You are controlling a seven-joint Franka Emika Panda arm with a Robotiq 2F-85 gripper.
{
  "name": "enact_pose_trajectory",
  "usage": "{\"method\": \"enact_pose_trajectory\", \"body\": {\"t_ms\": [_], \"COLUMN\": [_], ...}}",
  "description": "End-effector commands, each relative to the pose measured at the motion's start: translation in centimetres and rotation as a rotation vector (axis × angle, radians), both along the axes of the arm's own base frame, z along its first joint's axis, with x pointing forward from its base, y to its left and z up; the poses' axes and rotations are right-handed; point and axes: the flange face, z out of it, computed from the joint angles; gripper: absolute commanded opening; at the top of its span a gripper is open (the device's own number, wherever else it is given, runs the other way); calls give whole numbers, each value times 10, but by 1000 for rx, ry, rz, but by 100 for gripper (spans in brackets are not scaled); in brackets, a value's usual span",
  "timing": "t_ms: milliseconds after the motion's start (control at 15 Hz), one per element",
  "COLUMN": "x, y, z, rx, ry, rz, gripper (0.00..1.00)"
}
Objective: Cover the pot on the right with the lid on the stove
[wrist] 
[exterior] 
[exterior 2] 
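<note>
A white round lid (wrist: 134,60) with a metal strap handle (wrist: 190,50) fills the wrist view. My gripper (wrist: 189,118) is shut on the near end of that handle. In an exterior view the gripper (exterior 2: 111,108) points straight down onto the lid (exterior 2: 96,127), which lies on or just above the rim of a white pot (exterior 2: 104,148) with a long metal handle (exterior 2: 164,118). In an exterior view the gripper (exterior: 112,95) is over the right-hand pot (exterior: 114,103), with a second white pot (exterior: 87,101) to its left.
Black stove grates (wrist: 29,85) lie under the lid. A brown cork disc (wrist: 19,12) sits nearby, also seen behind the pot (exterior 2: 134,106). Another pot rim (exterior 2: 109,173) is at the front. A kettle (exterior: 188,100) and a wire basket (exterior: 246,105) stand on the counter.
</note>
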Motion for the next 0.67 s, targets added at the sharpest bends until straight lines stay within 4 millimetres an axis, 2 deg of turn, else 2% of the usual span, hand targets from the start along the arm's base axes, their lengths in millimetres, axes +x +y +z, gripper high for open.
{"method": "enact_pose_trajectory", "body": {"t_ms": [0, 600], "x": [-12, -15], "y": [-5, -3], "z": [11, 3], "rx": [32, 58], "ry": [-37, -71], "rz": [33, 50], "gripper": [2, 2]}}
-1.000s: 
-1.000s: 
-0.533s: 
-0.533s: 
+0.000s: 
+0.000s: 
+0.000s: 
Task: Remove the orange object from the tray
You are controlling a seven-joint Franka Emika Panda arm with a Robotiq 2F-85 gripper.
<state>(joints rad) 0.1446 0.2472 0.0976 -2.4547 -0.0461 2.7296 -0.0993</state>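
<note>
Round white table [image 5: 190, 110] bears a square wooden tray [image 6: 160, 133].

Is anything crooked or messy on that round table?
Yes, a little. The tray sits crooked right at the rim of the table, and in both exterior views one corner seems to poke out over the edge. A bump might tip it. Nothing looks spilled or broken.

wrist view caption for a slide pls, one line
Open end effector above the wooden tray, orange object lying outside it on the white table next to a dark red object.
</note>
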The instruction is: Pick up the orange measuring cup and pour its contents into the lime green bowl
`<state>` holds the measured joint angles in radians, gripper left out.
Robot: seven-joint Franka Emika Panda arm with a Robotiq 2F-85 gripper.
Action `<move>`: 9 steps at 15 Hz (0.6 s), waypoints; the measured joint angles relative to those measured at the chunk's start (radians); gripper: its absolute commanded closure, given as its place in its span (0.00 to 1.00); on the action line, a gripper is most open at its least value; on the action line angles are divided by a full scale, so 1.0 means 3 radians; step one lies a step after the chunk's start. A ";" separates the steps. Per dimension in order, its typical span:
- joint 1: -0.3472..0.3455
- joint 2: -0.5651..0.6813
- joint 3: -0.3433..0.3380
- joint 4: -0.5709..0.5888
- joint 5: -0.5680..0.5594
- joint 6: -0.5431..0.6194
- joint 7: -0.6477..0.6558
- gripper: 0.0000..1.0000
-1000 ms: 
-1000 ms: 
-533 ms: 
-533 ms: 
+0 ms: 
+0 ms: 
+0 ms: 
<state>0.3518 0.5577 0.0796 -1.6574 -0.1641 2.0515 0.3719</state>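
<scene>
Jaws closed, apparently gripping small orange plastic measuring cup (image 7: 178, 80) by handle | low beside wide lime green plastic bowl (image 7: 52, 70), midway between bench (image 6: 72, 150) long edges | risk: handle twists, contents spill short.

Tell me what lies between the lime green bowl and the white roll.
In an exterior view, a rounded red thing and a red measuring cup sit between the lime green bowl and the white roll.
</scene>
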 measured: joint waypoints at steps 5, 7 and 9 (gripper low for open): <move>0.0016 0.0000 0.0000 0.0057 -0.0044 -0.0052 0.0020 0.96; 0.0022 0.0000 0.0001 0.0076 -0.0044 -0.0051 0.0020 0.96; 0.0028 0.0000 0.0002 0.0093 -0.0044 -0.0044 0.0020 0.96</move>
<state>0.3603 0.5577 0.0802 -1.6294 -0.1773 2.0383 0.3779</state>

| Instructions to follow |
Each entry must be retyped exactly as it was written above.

| Written response |
You are controlling a seven-joint Franka Emika Panda arm with a Robotiq 2F-85 gripper.
{
  "name": "enact_pose_trajectory",
  "usage": "{\"method\": \"enact_pose_trajectory\", \"body\": {\"t_ms\": [_], \"COLUMN\": [_], ...}}",
  "description": "End-effector commands, each relative to the pose measured at the motion's start: translation in centimetres and rotation as a rotation vector (axis × angle, radians), both along the axes of the arm's own base frame, z along its first joint's axis, with x pointing forward from its base, y to its left and z up; the poses' axes and rotations are right-handed; point and axes: the flange face, z out of it, computed from the joint angles; gripper: absolute commanded opening; at the top of its span a gripper is open (the device's own number, wherever else it is given, runs the other way); calls give whole numbers, each value times 10, but by 1000 for rx, ry, rz, but by 100 for gripper (spans in brackets are not scaled); in brackets, a value's usual span",
  "timing": "t_ms: milliseconds after the motion's start (control at 15 Hz), one per element",
  "COLUMN": "x, y, z, rx, ry, rz, gripper (0.00..1.00)"
}
Objective: Cover the pot on the right with the lid on the stove
[wrist] 
[exterior] 
[exterior 2] 
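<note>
A white round lid (wrist: 134,60) with a metal strap handle (wrist: 190,50) fills the wrist view. My gripper (wrist: 189,118) is shut on the near end of that handle. In an exterior view the gripper (exterior 2: 111,108) points straight down onto the lid (exterior 2: 96,127), which lies on or just above the rim of a white pot (exterior 2: 104,148) with a long metal handle (exterior 2: 164,118). In an exterior view the gripper (exterior: 112,95) is over the right-hand pot (exterior: 114,103), with a second white pot (exterior: 87,101) to its left.
Black stove grates (wrist: 29,85) lie under the lid. A brown cork disc (wrist: 19,12) sits nearby, also seen behind the pot (exterior 2: 134,106). Another pot rim (exterior 2: 109,173) is at the front. A kettle (exterior: 188,100) and a wire basket (exterior: 246,105) stand on the counter.
</note>
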Motion for the next 0.67 s, targets added at the sharpest bends until straight lines stay within 4 millimetres an axis, 2 deg of turn, else 2% of the usual span, hand targets from the start along the arm's base axes, their lengths in millimetres, axes +x +y +z, gripper high for open.
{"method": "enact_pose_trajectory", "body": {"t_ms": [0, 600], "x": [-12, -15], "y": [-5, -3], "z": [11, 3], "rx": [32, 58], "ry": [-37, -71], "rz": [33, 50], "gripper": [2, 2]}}
-1.000s: 
-1.000s: 
-0.533s: 
-0.533s: 
+0.000s: 
+0.000s: 
+0.000s: 
Task: Remove the orange object from the tray
You are controlling a seven-joint Franka Emika Panda arm with a Robotiq 2F-85 gripper.
<state>(joints rad) 0.1446 0.2472 0.0976 -2.4547 -0.0461 2.7296 -0.0993</state>
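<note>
Round white table [image 5: 190, 110] bears a square wooden tray [image 6: 160, 133].

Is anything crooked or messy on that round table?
Yes, a little. The tray sits crooked right at the rim of the table, and in both exterior views one corner seems to poke out over the edge. A bump might tip it. Nothing looks spilled or broken.

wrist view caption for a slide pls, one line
Open end effector above the wooden tray, orange object lying outside it on the white table next to a dark red object.
</note>
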The instruction is: Pick up the orange measuring cup and pour its contents into the lime green bowl
`<state>` holds the measured joint angles in radians, gripper left out.
Robot: seven-joint Franka Emika Panda arm with a Robotiq 2F-85 gripper.
Action `<move>`: 9 steps at 15 Hz (0.6 s), waypoints; the measured joint angles relative to those measured at the chunk's start (radians); gripper: its absolute commanded closure, given as its place in its span (0.00 to 1.00); on the action line, a gripper is most open at its least value; on the action line angles are divided by a full scale, so 1.0 means 3 radians; step one lies a step after the chunk's start. A ";" separates the steps. Per dimension in order, its typical span:
- joint 1: -0.3472..0.3455
- joint 2: -0.5651..0.6813
- joint 3: -0.3433..0.3380
- joint 4: -0.5709..0.5888
- joint 5: -0.5680..0.5594
- joint 6: -0.5431..0.6194
- joint 7: -0.6477..0.6558
- gripper: 0.0000..1.0000
-1000 ms: 
-1000 ms: 
-533 ms: 
-533 ms: 
+0 ms: 
+0 ms: 
+0 ms: 
<state>0.3518 0.5577 0.0796 -1.6574 -0.1641 2.0515 0.3719</state>
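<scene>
Jaws closed, apparently gripping small orange plastic measuring cup (image 7: 178, 80) by handle | low beside wide lime green plastic bowl (image 7: 52, 70), midway between bench (image 6: 72, 150) long edges | risk: handle twists, contents spill short.

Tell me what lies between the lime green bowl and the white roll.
In an exterior view, a rounded red thing and a red measuring cup sit between the lime green bowl and the white roll.
</scene>
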 measured: joint waypoints at steps 5, 7 and 9 (gripper low for open): <move>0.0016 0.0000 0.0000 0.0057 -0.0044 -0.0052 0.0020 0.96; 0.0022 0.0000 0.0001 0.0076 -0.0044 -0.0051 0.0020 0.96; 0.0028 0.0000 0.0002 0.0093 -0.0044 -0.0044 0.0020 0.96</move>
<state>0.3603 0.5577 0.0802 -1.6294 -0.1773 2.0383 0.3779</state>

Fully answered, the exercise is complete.